Ülkede aklınızı sanata, bilime falan vermeniz ne mümkün. Odanızdan çıkıp ailenizin yanına gidiyorsunuz, salonda tv açık, herkes tartışma programına kilitlenmiş, neredeyse her gün aynı kanalda aynı konuyu, aynı şekilde bir kere daha konuşan ve yine aslında pek bir şey söylemeyen insanları izliyor aileniz. Hem de çekirdek çitleyerek…

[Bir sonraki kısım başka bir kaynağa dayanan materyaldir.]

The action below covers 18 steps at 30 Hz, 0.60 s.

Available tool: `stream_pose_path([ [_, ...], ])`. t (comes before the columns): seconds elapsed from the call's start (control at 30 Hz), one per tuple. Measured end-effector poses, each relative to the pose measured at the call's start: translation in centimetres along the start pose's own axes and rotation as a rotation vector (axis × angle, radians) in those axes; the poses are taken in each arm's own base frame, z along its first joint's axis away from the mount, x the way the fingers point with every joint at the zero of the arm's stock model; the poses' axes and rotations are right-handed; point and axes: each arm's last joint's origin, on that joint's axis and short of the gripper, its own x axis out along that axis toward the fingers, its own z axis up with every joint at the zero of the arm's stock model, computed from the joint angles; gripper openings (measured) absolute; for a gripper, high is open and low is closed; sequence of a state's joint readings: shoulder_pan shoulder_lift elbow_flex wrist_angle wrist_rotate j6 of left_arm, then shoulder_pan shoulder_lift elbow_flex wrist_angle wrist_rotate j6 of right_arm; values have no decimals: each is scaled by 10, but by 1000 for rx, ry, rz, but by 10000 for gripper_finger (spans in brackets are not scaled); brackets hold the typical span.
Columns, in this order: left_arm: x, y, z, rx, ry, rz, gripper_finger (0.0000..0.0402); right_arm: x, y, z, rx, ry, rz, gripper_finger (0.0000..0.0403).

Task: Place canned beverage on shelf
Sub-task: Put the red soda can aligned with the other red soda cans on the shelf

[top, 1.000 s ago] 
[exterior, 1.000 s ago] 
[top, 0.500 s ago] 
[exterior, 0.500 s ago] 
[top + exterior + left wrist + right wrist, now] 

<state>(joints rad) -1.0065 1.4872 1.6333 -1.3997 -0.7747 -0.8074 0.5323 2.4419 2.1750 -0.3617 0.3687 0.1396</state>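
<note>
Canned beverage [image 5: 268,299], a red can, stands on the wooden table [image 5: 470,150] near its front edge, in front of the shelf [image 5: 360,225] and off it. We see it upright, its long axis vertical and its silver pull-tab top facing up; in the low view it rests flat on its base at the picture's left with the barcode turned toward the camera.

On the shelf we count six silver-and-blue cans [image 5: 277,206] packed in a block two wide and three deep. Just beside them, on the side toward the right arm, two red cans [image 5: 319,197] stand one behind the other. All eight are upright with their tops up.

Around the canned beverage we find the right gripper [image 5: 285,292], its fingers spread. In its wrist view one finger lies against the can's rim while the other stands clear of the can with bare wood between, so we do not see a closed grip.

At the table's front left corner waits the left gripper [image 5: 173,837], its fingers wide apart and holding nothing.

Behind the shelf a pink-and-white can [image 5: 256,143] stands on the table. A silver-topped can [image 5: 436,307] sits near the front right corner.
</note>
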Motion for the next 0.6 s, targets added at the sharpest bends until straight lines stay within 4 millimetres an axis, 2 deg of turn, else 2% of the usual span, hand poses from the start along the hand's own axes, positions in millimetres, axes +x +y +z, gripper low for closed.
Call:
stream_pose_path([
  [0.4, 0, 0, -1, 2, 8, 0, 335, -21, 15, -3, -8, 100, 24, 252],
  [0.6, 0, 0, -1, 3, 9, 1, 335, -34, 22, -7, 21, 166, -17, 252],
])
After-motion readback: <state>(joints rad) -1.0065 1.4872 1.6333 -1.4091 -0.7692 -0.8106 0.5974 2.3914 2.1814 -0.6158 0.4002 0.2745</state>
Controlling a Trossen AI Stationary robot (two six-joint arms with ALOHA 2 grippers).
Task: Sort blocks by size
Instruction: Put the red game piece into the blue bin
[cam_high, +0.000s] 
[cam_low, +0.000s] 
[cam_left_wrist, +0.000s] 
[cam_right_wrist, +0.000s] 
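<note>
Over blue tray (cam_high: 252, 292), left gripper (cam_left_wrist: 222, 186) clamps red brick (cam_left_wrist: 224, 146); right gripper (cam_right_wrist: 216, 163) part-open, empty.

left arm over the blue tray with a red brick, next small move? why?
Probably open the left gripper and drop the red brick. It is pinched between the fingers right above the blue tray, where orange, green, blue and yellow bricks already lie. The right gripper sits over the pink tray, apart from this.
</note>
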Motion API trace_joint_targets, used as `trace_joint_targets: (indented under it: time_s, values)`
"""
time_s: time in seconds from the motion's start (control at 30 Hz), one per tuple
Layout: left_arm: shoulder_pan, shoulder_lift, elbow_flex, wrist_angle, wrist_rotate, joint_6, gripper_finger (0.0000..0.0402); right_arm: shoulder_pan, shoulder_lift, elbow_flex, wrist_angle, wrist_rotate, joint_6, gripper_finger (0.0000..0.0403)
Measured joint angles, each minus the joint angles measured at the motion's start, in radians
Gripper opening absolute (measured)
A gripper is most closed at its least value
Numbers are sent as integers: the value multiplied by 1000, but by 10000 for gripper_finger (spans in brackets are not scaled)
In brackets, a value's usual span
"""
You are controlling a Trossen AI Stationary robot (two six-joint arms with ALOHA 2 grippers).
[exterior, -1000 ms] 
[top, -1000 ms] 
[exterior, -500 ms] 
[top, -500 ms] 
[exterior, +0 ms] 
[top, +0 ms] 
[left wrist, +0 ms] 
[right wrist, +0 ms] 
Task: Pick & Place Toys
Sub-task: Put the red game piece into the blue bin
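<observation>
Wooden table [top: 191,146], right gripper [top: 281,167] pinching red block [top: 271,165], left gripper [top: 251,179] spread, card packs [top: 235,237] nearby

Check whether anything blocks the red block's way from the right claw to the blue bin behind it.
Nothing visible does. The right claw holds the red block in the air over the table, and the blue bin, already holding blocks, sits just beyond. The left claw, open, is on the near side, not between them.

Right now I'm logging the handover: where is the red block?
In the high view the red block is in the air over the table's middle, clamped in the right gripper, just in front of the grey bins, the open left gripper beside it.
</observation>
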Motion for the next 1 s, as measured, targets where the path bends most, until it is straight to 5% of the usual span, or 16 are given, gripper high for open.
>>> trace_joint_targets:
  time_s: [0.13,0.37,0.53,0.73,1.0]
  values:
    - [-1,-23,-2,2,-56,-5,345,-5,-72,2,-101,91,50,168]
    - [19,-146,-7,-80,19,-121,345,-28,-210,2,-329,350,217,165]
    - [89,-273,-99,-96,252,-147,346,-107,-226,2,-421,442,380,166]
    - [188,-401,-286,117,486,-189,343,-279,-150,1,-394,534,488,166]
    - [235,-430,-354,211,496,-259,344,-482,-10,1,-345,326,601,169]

İktidar diyeceğim, elbette müsebbibi iktidar. Ama memleketteki düzen siyasetini, olan bitenin etrafında konuşlanmış beslenme zincirini, her akşam aynı kanallarda dönüp duranları gördükçe diyorum ki mesele o kadar da basit değil aslında.
Özetle ülke döndü dolaştı balerinleri bile Kapalıçarşı esnafı gibi sabah kalkıp enflasyon, kur, dolar düşünmeye mecbur etti.
Herkes esnaf mı olsun? Olsun, tamam olsun da o zaman sanatı, bilimi, edebiyatı kim konuşacak?